PEST: Key strengths and weaknesses

  • Useful tool to collate information on the wider environment and how those factors will affect your stakeholders.

  • Can prevent unexpected negative effects of the project coming from the environment that had not been taken into account when entering a new area.

  • Can be difficult to conduct and may need an external facilitator to assist.

3.2: Stakeholder analysis

First identify your stakeholders – they will be groups of people, individuals, institutions, enterprises or government bodies that may have a relationship with or impact on your project or programme. There are differences in the roles and responsibilities of the different groups and their participation in decision making.

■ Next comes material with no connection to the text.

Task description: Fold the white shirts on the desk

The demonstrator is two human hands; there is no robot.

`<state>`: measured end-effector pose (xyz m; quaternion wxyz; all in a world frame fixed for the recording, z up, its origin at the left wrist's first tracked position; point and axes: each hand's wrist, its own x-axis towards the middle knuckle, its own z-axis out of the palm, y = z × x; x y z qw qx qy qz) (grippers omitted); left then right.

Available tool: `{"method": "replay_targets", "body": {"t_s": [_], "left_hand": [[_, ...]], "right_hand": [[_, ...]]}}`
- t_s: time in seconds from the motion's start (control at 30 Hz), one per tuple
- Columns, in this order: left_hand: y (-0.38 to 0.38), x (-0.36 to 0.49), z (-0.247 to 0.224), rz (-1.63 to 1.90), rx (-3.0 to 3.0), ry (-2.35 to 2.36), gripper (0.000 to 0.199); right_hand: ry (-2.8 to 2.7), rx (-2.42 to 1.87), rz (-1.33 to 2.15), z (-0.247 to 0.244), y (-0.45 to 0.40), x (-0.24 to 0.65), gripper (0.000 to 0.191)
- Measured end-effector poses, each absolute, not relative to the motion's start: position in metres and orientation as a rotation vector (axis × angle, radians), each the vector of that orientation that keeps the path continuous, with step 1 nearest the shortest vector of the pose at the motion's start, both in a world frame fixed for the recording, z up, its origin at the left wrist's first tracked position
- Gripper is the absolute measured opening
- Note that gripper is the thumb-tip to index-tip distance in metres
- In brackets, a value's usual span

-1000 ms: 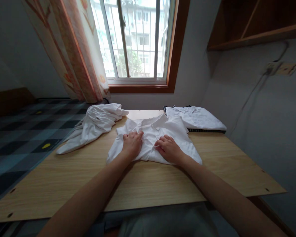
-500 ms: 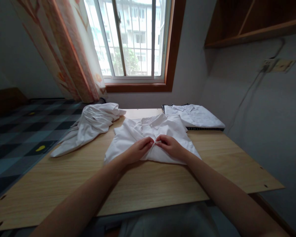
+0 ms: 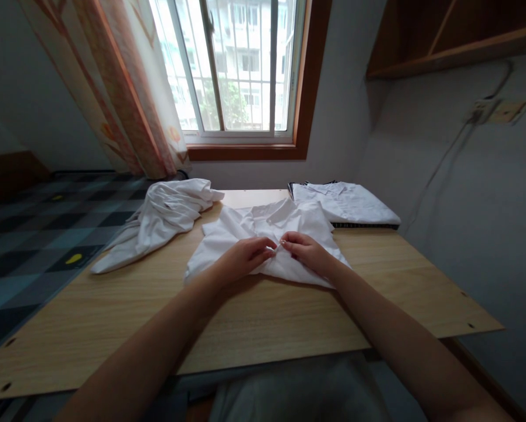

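A white collared shirt (image 3: 232, 234) lies on the wooden table (image 3: 280, 328), its collar towards the window. My left hand (image 3: 250, 255) pinches the shirt's front near the middle, fingertips closed on the fabric. Just beside it, my right hand (image 3: 301, 248) grips the raised front edge of the same shirt between thumb and fingers. The fingertips of both hands are close together, and any button between them is too small to make out.
A crumpled white garment (image 3: 168, 214) lies at the table's back left. Folded white clothing (image 3: 346, 203) rests on dark fabric at the back right. Left of the table is a checkered bed (image 3: 47, 246). A wooden shelf (image 3: 460, 55) hangs at upper right.
Both hands have shifted slightly at the shirt's front, and the right fingertips have lifted a little up and right with the fabric. The view has tilted slightly.
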<state>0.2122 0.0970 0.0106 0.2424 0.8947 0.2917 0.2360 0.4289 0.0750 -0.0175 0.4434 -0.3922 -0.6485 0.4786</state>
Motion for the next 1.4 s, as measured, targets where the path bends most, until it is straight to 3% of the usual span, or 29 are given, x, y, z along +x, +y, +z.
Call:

When to complete a stakeholder analysis

Stakeholders’ participation is vital to the successful design and implementation of any project or programme. An analysis of stakeholders should be done at the outset to ensure we fully understand the influence they will have over our work. The analysis will identify and then categorise your stakeholders in a hierarchy of primary, secondary and tertiary stakeholders. By categorising stakeholders in this way it becomes easy to see who and how they should be involved and when.

Primary Stakeholders include those whose interests lie at the heart of the project. These are the ‘beneficiaries’ or the ‘target group’ and are usually users of services your organisation provides.

Secondary Stakeholders are those with whom an organisation co-operates to reach the primary target group e.g. statutory agencies, voluntary groups, private sector organisations and potential co-funders. These stakeholders provide the main support, and they will usually be project/programme partners.

Tertiary Stakeholders may not be closely involved at the beginning but may be important in the long term eg suppliers, customers, contractors, financial institutions, legislative and policy making bodies, external consultants and trading partners. This category may not apply to some projects, but for on-going initiatives can be an important category as they will support the long-term sustainability of the benefits of a project or programme.

An analysis of how they might be involved can be undertaken and you can ask questions to help you consider how and when to involve particular stakeholders and which have the most to contribute and benefit from their involvement.

  1. What are the stakeholders ‘expectations’ of the project/programme?

  2. What benefits are they likely to receive?

  3. What resources will the stakeholder commit or not commit?

  4. What interests does the stakeholder have which may conflict?

  5. How does the stakeholder regard other categories of stakeholders?

  6. What other things do stakeholders think should happen or not happen?

Key Strengths and Weaknesses:

Useful to provide information on the many stakeholders affected by your project.

Can prevent negative effects of the project coming from stakeholders. Easy to do and create a feeling of inclusion for all concerned.

3.3: Theory of Change (often a donor requirement)

A theory of change is a clearly articulated testable hypothesis about how change will occur and the role of a project, programme or organisation in contributing to achieving change. It is an approach to programme design and planning that focuses on what we think will change, not what we plan to do. While the log frame captures a four step logic – input, output, outcome and impact, in reality the pathways through which change happens often have many more steps. These are often interlinked and can move both forward and backward and even skip steps. Theory of change has been developed to help capture that complexity and allows implementers to be accountable for results but also makes the results more credible because they were predicted to occur in a certain way.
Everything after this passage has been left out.